Your goal ->
Retype word for word the stretch of entries below from the line that has "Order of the" through the line that has "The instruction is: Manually", and omit the pictures.

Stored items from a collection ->
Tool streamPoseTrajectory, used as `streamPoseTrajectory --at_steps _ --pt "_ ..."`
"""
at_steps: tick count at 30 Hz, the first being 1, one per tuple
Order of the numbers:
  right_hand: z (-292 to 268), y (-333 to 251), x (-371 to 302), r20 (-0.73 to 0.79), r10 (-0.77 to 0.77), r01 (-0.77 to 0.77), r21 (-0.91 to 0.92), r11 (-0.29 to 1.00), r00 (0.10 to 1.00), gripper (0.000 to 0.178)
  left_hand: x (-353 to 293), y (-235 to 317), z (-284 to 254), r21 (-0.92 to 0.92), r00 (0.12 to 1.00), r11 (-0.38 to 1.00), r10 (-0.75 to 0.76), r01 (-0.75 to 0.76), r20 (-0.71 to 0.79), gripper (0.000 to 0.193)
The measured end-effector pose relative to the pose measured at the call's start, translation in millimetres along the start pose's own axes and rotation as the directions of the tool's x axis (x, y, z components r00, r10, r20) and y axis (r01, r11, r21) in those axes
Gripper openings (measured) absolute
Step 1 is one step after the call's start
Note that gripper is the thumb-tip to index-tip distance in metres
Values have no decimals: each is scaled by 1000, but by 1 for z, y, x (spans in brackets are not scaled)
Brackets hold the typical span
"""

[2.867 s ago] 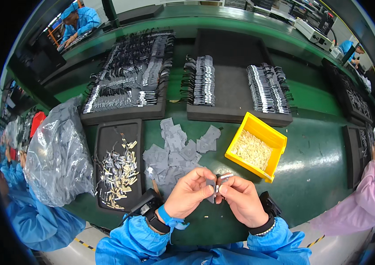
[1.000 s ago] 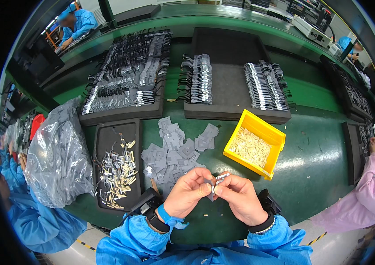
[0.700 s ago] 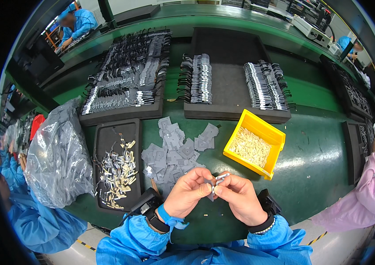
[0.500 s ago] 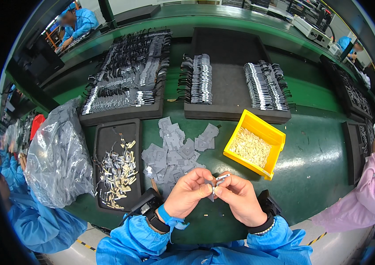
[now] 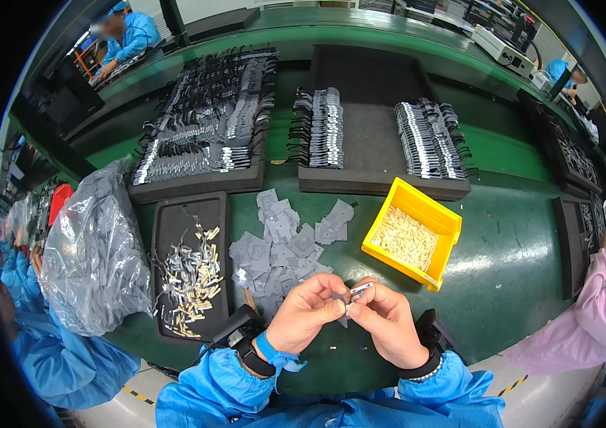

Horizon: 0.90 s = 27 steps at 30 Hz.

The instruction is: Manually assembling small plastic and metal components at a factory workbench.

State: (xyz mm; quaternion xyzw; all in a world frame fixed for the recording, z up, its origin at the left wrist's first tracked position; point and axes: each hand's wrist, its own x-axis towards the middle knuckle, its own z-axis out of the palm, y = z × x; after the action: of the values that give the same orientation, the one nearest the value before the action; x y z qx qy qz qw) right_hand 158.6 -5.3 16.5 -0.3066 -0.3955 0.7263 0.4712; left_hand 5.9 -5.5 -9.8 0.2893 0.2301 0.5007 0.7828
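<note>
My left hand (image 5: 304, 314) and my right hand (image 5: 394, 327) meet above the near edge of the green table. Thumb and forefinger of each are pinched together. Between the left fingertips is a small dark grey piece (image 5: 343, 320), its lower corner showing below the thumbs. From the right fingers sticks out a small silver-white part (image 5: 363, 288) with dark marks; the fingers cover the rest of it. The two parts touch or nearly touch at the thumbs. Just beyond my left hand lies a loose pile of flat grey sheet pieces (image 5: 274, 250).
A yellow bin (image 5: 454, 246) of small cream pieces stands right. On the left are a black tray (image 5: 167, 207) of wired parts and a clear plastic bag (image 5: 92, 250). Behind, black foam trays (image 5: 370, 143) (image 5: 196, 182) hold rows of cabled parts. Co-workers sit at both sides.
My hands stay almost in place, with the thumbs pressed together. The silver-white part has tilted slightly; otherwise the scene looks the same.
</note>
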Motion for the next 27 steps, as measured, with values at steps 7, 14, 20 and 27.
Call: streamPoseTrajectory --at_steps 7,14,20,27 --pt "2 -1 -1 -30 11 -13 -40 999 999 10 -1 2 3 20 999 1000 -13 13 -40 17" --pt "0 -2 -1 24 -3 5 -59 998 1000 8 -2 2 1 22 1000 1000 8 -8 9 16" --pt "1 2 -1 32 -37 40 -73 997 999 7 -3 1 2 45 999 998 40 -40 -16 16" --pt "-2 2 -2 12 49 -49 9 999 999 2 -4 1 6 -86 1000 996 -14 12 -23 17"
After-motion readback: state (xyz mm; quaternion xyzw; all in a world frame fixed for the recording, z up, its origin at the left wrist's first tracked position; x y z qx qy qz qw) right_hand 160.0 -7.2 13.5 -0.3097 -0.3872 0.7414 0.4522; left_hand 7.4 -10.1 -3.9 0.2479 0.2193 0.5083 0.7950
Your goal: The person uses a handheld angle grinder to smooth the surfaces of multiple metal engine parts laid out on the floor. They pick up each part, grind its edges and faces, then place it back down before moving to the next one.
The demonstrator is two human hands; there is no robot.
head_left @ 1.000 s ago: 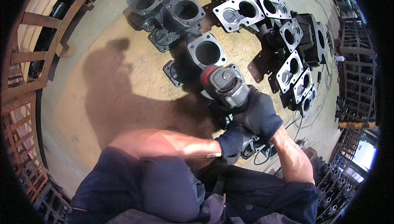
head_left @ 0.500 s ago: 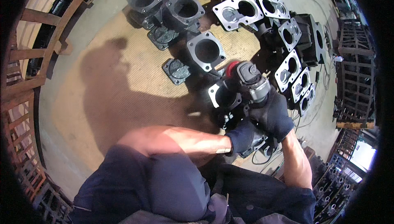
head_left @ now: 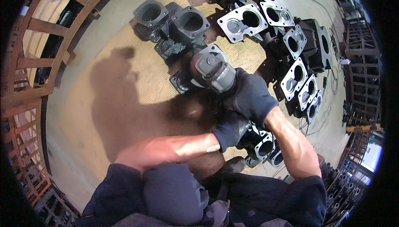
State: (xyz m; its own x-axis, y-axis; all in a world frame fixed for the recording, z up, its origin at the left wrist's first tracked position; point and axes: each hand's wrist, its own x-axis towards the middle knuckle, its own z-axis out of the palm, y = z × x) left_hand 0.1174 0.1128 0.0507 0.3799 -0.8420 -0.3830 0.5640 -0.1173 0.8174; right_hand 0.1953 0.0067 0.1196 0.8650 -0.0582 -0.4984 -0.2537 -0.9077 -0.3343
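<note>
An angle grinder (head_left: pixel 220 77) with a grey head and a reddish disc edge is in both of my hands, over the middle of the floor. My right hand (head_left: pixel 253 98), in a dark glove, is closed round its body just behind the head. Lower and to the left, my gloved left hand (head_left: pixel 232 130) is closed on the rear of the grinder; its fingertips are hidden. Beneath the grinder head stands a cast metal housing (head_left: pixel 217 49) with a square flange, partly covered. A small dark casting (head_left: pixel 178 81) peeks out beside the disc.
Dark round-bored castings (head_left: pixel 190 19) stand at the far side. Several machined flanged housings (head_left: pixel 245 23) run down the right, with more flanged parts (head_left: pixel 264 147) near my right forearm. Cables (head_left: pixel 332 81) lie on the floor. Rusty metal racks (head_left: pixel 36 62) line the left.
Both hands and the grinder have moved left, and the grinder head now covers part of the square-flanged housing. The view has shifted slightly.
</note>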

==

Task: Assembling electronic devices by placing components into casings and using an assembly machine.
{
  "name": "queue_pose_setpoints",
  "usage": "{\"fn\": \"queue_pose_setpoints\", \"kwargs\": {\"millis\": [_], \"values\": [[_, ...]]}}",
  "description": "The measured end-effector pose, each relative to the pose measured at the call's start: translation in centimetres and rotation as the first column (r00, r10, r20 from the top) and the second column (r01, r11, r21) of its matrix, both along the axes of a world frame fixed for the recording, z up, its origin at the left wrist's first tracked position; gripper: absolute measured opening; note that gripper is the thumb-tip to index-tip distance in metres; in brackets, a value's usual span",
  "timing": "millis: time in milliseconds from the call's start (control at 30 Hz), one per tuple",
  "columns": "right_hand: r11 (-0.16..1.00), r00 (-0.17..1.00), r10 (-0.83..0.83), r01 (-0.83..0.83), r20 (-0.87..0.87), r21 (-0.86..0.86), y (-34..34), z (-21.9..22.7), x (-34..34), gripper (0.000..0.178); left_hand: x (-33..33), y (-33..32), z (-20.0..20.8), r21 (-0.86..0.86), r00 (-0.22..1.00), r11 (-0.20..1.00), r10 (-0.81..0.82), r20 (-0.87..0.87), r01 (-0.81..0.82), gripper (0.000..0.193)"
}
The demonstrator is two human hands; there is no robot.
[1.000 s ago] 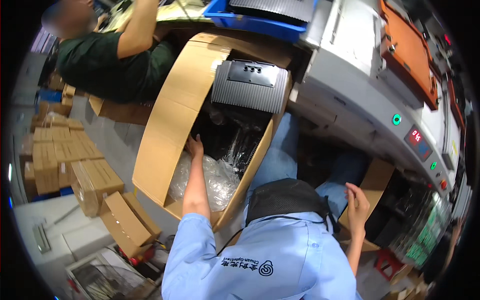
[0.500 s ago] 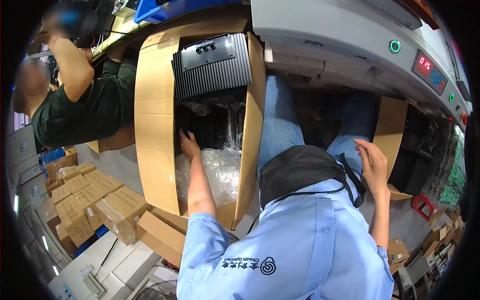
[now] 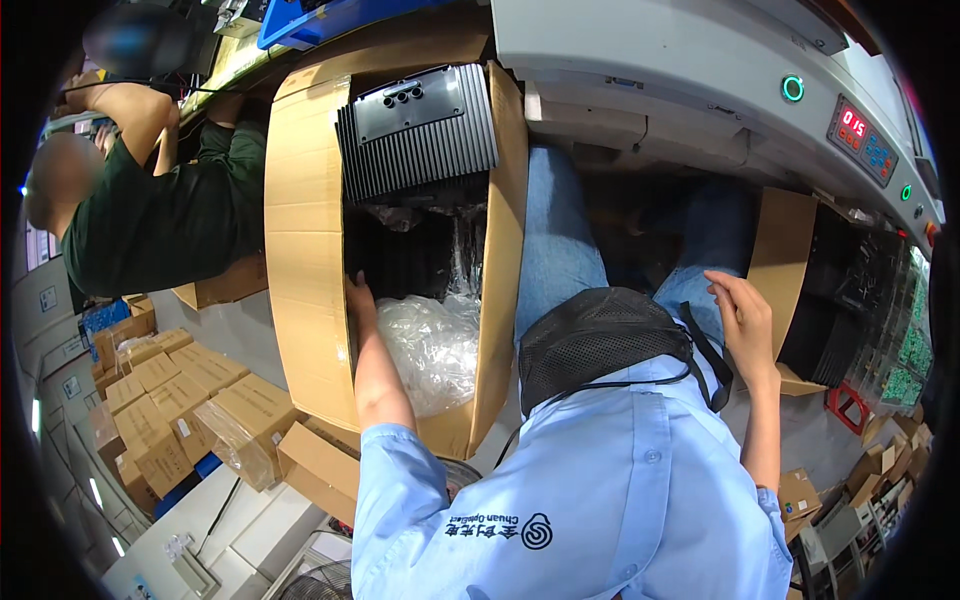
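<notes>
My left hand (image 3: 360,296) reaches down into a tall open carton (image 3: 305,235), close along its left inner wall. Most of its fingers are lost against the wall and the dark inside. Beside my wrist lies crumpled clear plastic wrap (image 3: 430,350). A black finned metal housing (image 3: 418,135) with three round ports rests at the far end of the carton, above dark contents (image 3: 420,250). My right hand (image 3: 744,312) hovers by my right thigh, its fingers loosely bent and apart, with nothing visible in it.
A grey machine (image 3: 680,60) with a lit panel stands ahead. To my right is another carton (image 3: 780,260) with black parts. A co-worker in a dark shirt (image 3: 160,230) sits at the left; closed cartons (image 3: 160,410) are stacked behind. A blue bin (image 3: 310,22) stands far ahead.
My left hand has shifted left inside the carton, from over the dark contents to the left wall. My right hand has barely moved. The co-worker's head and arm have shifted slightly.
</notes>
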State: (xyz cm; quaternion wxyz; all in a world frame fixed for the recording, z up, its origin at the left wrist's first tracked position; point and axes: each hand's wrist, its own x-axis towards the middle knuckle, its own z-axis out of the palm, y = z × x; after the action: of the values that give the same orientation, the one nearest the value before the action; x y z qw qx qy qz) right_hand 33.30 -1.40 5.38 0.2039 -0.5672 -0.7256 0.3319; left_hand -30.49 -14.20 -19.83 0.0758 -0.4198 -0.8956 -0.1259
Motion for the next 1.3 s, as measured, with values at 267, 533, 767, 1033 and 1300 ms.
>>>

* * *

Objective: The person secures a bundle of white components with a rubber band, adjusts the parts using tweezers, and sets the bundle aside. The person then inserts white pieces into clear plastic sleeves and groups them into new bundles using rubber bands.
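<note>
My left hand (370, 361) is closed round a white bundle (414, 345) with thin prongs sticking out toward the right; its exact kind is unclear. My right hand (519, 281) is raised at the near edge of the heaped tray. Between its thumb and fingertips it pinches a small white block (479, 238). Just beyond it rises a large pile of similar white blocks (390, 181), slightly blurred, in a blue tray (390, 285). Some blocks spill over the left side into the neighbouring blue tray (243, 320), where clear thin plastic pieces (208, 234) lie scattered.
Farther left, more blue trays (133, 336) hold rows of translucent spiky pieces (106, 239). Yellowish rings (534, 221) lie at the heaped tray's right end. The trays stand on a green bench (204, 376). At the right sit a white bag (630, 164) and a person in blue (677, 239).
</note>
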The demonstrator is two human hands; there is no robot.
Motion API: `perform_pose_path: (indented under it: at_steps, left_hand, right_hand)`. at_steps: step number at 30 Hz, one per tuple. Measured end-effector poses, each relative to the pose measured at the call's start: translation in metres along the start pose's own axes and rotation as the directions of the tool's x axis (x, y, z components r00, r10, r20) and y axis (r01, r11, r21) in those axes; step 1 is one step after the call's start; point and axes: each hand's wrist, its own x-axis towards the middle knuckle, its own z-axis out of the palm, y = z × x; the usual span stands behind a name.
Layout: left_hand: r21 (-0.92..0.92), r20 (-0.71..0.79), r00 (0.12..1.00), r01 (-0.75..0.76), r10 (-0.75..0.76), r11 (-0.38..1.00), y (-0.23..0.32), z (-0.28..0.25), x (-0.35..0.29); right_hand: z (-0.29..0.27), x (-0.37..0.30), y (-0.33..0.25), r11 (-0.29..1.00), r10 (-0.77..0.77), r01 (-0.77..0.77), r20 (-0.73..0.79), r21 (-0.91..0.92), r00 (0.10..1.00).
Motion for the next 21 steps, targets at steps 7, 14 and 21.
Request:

Answer box ->
Order of the numbers:
  right_hand: z (-292 to 268), y (-333 to 251), x (-371 to 302), r20 (-0.73 to 0.79), r10 (-0.77 to 0.77), r01 (-0.77 to 0.77), r21 (-0.91 to 0.92), r11 (-0.29 to 1.00), r00 (0.10 to 1.00), gripper (0.000 to 0.178)
  left_hand: x (-353 to 293), y (-235 to 317), z (-284 to 254), r21 (-0.92 to 0.92), r00 (0.12 to 1.00), r11 (-0.38 to 1.00), r10 (-0.75 to 0.76), r01 (-0.75 to 0.76), r20 (-0.71 to 0.79), gripper (0.000 to 0.193)
The measured end-effector pose relative to the pose measured at the call's start, translation in millimetres along the start pose's own axes and rotation as the directions of the tool's x axis (x, y, z components r00, r10, r20) and y axis (r01, r11, r21) in those axes
Gripper openings (measured) absolute
Step 1 is one step after the call's start
Note that gripper is the thumb-tip to index-tip distance in metres
Values have no decimals: each is scaled by 1000, but by 1 for z, y, x (spans in brackets are not scaled)
Brackets hold the typical span
"""

[2.867 s ago] 
[1.000 s ago] 
[0.700 s ago] 
[0.500 s ago] 
[now] 

Horizon: 0.90 s = 27 steps at 30 Hz.

The instruction is: Manually assembling small plastic and metal components at a factory workbench.

There is nothing more to this answer.